Don’t be fooled by the balmy weather, cold & flu season is upon us! When the temperature drops and noses start to run, I am a big fan of soups and stews. As much as I like matzo ball and chicken noodle soups when under the weather, after a few months of winter they can seem a bit uninspired. So, I was curious about Soto Ayam when I read about it in the NYTimes almost two years ago. Promising rapture, I couldn’t resist making it that very same day and now it is regular rotation around here. Soto Ayam is a spicy chicken soup originating in Southeast Asia and flavored with aromatics. Turmeric gives it a bright yellow color and you can add endless variations of condiments. While I am sure that one can probably find better, more authentic versions of this soup somewhere in Queens, this does the trick for me and lasts for days. You can put it over noodles or change it up with rice, even adding an egg if you’re into that. Below is the recipe adapted from the cookbook, “Cradle of Flavor” and printed in the Times:
SOTO AYAM (Indonesian chicken soup with noodles and aromatics)
Adapted from “Cradle of Flavor” by James Oseland (W. W. Norton, 2006).
Time: 1 hour 15 minutes
1 free-range chicken, about 3 pounds, quartered
2 stalks fresh lemon grass, bruised with the handle of a heavy knife and tied in a knot
6 kaffir lime leaves, fresh or frozen (optional)

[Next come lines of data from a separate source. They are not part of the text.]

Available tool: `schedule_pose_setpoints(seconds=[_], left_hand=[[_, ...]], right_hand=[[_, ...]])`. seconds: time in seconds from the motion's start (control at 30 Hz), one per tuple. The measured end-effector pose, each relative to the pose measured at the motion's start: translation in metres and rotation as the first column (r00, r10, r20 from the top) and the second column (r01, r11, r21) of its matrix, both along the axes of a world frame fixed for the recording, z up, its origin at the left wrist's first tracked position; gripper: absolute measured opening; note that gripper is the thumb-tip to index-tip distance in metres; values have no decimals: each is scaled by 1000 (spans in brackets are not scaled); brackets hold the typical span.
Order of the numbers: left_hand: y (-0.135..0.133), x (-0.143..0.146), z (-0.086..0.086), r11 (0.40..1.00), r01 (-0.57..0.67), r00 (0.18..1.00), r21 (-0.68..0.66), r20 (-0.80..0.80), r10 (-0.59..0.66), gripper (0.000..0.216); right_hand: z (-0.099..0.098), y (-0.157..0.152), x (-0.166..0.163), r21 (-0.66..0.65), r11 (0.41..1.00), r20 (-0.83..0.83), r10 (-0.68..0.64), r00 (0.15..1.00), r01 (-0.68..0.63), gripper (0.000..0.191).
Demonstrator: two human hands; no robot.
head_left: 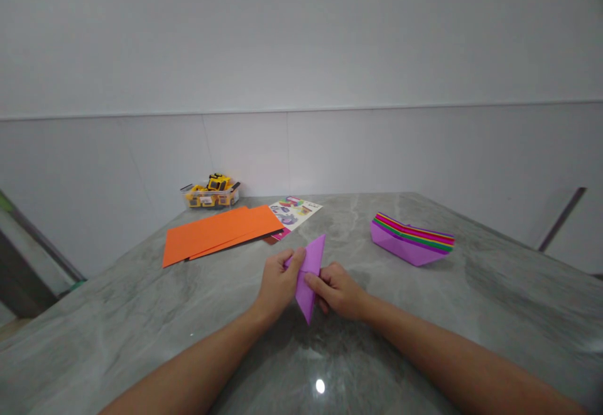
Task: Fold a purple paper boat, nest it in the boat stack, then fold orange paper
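A piece of folded purple paper point(307, 299) is held upright and slightly tilted between both hands, just above the table's middle. My left hand point(281, 277) grips its left side, thumb laid on the upper face. From the right, my right hand point(340, 291) pinches the same paper, with the thumb pressed near its centre and the other fingers partly hidden behind it. A folded paper boat point(409, 244) in purple, with rainbow stripes along its upper edge, rests on the table to the right of my right hand.
Orange sheets point(221, 233) lie overlapping at the left, partly over a printed sticker sheet point(296, 212). Behind them a clear plastic box point(211, 196) holds yellow toy vehicles. The grey marbled table point(141, 333) ends at a white wall at the back.
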State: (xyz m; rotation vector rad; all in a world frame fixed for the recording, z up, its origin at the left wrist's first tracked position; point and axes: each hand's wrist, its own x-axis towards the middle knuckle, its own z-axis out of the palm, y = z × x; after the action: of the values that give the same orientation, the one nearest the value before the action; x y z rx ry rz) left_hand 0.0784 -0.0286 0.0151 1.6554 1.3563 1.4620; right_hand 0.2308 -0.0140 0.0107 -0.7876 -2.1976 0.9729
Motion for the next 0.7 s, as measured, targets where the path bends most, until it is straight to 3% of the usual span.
schedule_pose_setpoints(seconds=[0.7], left_hand=[[2, 1, -4, 999, 35, 998, -34, 49, -34, 44]], right_hand=[[-3, 0, 1, 39, 999, 17, -29, 999, 29, 65]])
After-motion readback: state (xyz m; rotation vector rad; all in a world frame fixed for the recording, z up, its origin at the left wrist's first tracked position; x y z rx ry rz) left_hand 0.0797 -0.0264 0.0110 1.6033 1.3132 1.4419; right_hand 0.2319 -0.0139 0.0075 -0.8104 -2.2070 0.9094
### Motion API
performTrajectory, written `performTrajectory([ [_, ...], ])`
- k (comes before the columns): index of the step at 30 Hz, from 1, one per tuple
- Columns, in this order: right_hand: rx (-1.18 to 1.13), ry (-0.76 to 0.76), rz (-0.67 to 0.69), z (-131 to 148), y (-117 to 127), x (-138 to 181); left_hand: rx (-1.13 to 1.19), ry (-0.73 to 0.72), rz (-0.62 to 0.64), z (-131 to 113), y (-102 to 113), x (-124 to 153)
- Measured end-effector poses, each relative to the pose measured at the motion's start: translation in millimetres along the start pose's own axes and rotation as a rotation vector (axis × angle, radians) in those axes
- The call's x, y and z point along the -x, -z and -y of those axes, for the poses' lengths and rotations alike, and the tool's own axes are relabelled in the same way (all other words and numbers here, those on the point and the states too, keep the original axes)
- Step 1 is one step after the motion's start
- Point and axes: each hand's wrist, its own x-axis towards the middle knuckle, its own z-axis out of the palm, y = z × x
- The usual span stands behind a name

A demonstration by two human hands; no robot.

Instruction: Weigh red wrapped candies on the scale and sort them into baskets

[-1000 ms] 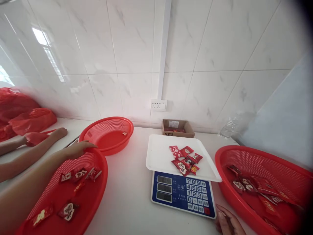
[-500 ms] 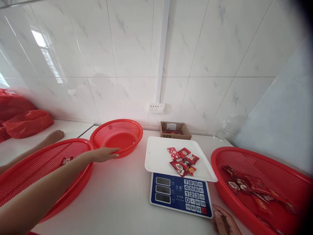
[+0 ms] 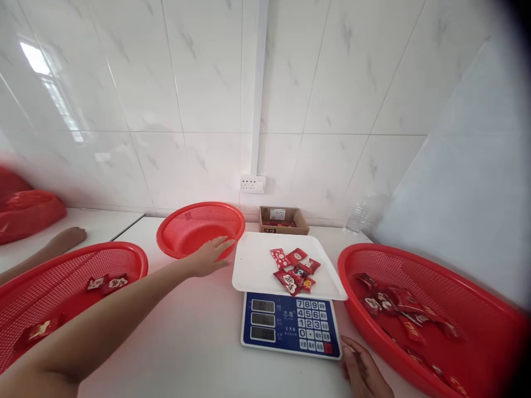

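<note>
My left hand (image 3: 209,257) reaches over the table with its fingers apart and nothing in it. It hovers at the near rim of the round red basket (image 3: 178,251), just left of the scale's white tray (image 3: 253,260). On that tray lie several red-wrapped candies (image 3: 290,271) in a loose cluster. My right hand (image 3: 365,370) is by the lower right corner of the blue digital scale (image 3: 286,351). Its fingers are curled together; whatever they hold, if anything, is hidden. The scale's display digits are too faint to read.
A large red basket (image 3: 415,260) with wrapped candies stands at right. Another red basket (image 3: 124,251) with a few packets is at left, under my forearm. Behind are a cardboard box (image 3: 286,226) and a clear plastic bottle (image 3: 357,216). Another person's hand (image 3: 70,239) rests at far left.
My left hand has moved right, away from the left basket towards the scale tray. The view has shifted to the right. The candies on the tray look unmoved.
</note>
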Motion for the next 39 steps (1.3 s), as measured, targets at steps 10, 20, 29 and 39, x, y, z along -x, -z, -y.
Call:
performTrajectory([
  [10,-0.032,0.024,-0.023,-3,-5,2,-0.055,-0.462,0.112,-128,-61,-74],
  [20,-0.07,0.11,-0.124,16,-11,15,-0.266,-0.499,-0.096,-151,-76,-107],
  [29,-0.048,0.09,-0.09,13,-10,14,-0.19,-0.334,-0.275,-127,-56,-96],
  [39,-0.037,0.093,-0.021,7,-5,7,-0.207,0.122,-0.427,9,28,-54],
])
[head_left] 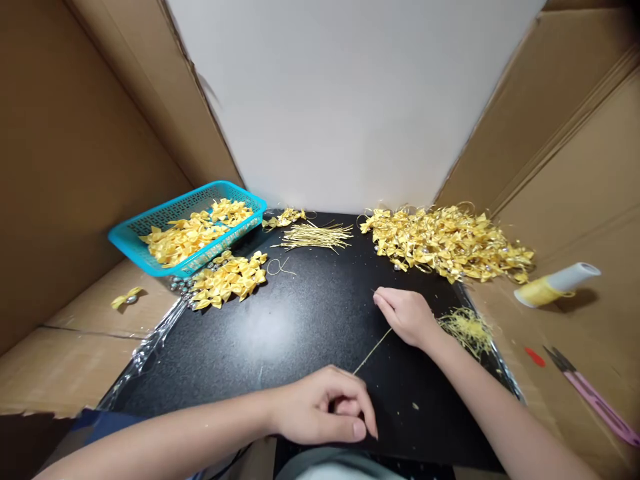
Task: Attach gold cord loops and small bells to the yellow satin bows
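Note:
A thin yellow cord (373, 351) runs straight between my two hands, low over the black tabletop. My right hand (406, 315) is closed with thumb and fingers pinched together; the cord comes out at its underside, and a small dark tip shows past the fingers. Nearer the front edge, my left hand (327, 407) has its fingers curled in, and the cord's other end disappears behind its knuckles. Ahead of both hands lies a bundle of cut yellow cords (317, 235). To the right of my right hand is a tangle of fine yellow cord scraps (465, 330).
A turquoise basket (145, 269) holds yellow bows, with more bows (230, 280) before it. At the back right is a big heap of bows with cords (450, 243). A cord spool (540, 291), a red piece (535, 357) and pink-handled scissors (595, 397) lie right. Cardboard walls both sides.

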The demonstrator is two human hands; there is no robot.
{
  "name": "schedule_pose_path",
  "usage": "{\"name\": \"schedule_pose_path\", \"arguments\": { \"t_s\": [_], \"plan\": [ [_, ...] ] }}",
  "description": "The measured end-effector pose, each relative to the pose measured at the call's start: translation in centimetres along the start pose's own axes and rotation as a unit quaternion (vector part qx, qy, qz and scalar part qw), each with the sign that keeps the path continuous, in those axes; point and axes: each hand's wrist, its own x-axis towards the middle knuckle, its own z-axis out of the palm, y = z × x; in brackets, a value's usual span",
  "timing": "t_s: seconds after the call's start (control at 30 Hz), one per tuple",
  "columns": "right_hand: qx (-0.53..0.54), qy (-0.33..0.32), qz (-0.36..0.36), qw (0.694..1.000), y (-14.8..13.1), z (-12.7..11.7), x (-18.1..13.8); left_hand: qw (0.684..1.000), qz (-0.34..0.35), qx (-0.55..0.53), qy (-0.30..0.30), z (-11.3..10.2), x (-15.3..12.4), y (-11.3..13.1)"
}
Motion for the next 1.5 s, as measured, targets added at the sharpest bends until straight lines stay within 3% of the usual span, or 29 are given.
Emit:
{"name": "schedule_pose_path", "arguments": {
  "t_s": [0.07,0.1,0.17,0.23,0.3,0.43,0.6,0.73,0.8,0.83,0.9,0.97,1.07,1.17,1.33,1.5],
  "plan": [
    [0.019,-0.006,-0.011,1.0,0.2,0.5,-0.2,0.976,0.043,0.2,0.079,-2.8,-0.8,0.7],
    [0.026,-0.006,-0.017,0.999,0.2,0.7,-0.3,0.941,0.028,0.312,0.129,-4.6,-1.5,0.8],
    [0.035,-0.001,-0.038,0.999,0.1,0.7,-0.4,0.824,-0.072,0.494,0.267,-8.5,-3.1,0.7],
    [0.048,0.013,-0.067,0.996,-0.1,0.5,-0.7,0.701,-0.191,0.589,0.353,-11.9,-5.0,0.1],
    [0.073,0.04,-0.096,0.992,-0.3,0.3,-0.9,0.632,-0.267,0.64,0.348,-14.0,-6.5,-0.7],
    [0.129,0.077,-0.126,0.981,-0.6,0.3,-1.3,0.599,-0.303,0.679,0.298,-14.7,-7.5,-1.8],
    [0.18,0.09,-0.094,0.975,-0.9,0.7,-1.7,0.607,-0.286,0.674,0.309,-14.8,-7.4,-2.0],
    [0.206,0.075,-0.025,0.975,-1.4,0.6,-1.6,0.649,-0.204,0.591,0.434,-15.0,-6.4,-0.8],
    [0.227,0.054,-0.005,0.972,-1.7,0.5,-1.4,0.711,-0.162,0.465,0.502,-14.0,-4.7,0.0],
    [0.24,0.043,0.001,0.97,-1.9,0.6,-1.2,0.758,-0.154,0.369,0.515,-13.2,-3.5,0.2],
    [0.259,0.024,0.015,0.965,-1.9,0.7,-1.0,0.851,-0.15,0.143,0.483,-11.2,-0.7,0.3],
    [0.263,0.012,0.033,0.964,-1.8,0.8,-0.9,0.892,-0.126,-0.044,0.432,-9.0,2.3,-0.1],
    [0.242,0.01,0.041,0.969,-1.3,0.9,-0.9,0.897,-0.098,-0.215,0.374,-6.5,5.9,-1.2],
    [0.201,0.023,0.03,0.979,-0.6,1.0,-1.0,0.885,-0.079,-0.296,0.35,-5.3,7.6,-2.4],
    [0.173,0.041,-0.02,0.984,-0.1,1.6,-1.0,0.863,-0.081,-0.361,0.344,-5.0,7.7,-3.7],
    [0.171,0.056,-0.05,0.982,-0.3,2.0,-1.0,0.832,-0.102,-0.445,0.316,-4.8,7.5,-3.6]
  ]
}}
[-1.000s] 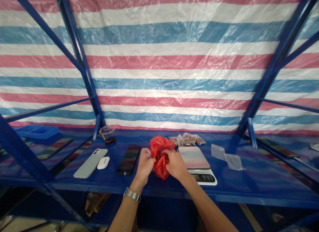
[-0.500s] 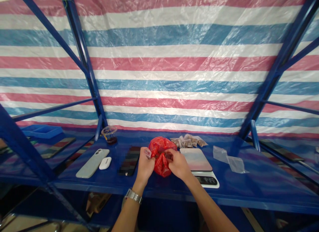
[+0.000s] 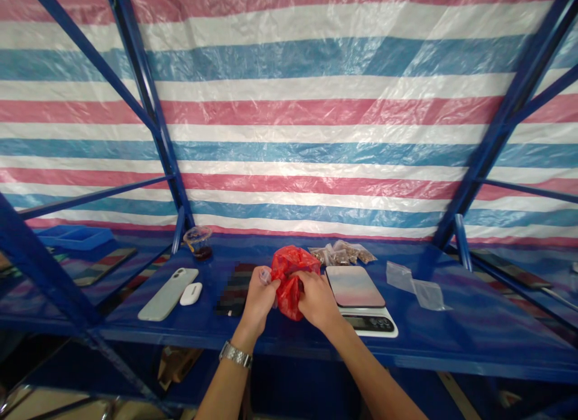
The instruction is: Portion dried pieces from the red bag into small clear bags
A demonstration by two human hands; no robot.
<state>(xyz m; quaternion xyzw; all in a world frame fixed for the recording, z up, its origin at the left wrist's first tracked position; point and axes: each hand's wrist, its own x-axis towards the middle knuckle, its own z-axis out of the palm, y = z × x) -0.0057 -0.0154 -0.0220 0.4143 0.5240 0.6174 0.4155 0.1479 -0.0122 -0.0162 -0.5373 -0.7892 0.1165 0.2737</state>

1 teaspoon kosher salt, more to taste
1 teaspoon black peppercorns
1 1/2 tablespoons coriander seeds
2 teaspoons cumin seeds
5 shallots, peeled and halved
3 cloves garlic, peeled
2 teaspoons finely minced fresh turmeric, or 1 1/2 teaspoons ground turmeric
2 tablespoons finely minced ginger
3 tablespoons peanut oil
4 ounces glass noodles or thin dried rice noodles, called vermicelli, bihun or bun
1 tablespoon fresh lime juice
2 tablespoons chopped celery leaves, mint, Thai basil or cilantro leaves
2 shallots, thinly sliced and fried in vegetable oil until brown (optional)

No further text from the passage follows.